▶ WHAT IS REQUIRED:
Repeat only the lines running from the beginning of the material through the line that contains "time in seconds".

▶ DATA SECTION:
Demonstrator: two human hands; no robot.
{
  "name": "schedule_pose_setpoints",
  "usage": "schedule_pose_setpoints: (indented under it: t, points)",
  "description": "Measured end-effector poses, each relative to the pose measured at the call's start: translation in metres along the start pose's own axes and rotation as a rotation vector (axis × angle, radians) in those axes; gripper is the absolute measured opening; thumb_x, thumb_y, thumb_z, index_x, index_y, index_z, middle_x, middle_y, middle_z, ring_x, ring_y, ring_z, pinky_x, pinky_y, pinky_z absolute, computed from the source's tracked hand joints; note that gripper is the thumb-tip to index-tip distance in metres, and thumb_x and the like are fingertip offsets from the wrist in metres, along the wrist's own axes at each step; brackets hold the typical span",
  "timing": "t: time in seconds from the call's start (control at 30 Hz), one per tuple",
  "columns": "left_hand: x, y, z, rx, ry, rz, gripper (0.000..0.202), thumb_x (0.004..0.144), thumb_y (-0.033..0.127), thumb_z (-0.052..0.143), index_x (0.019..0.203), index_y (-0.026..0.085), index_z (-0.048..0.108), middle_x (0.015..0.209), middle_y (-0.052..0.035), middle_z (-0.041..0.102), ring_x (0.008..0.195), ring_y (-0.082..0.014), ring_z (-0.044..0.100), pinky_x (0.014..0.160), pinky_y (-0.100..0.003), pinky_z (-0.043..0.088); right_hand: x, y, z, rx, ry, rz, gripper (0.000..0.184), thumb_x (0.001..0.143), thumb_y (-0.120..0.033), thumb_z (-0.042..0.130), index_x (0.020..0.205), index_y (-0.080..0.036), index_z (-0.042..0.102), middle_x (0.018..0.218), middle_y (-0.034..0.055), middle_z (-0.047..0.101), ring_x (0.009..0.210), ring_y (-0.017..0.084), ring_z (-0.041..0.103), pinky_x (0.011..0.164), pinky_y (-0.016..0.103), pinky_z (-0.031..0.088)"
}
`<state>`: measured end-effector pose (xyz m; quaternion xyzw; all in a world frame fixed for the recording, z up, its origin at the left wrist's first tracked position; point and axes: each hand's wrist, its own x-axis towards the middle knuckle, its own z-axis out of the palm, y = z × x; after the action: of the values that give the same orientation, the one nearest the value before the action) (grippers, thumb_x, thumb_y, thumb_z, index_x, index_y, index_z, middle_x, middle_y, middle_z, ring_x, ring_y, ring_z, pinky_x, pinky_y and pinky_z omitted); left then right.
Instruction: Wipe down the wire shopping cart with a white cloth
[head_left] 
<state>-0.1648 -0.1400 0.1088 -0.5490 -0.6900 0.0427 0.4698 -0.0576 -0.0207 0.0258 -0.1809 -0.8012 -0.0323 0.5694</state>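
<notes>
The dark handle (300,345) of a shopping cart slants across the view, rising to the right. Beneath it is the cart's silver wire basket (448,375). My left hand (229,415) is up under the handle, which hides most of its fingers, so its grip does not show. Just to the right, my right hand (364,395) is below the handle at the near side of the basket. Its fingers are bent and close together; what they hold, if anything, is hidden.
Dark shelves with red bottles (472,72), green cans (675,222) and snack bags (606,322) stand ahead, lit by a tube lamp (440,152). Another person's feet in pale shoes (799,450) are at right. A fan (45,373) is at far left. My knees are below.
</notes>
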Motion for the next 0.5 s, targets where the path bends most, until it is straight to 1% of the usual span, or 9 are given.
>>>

▶ ANSWER FOR THIS EXERCISE:
Demonstrator: two human hands; no robot.
{
  "name": "schedule_pose_setpoints",
  "usage": "schedule_pose_setpoints: (indented under it: t, points)",
  "description": "Measured end-effector poses, each relative to the pose measured at the call's start: translation in metres along the start pose's own axes and rotation as a rotation vector (axis × angle, radians) in those axes; gripper is the absolute measured opening; thumb_x, thumb_y, thumb_z, index_x, index_y, index_z, middle_x, middle_y, middle_z, ring_x, ring_y, ring_z, pinky_x, pinky_y, pinky_z absolute, computed from the source's tracked hand joints; note that gripper is the thumb-tip to index-tip distance in metres, and thumb_x and the like are fingertip offsets from the wrist in metres, along the wrist's own axes at each step; brackets hold the typical span",
  "timing": "t: time in seconds from the call's start (control at 30 Hz), one per tuple",

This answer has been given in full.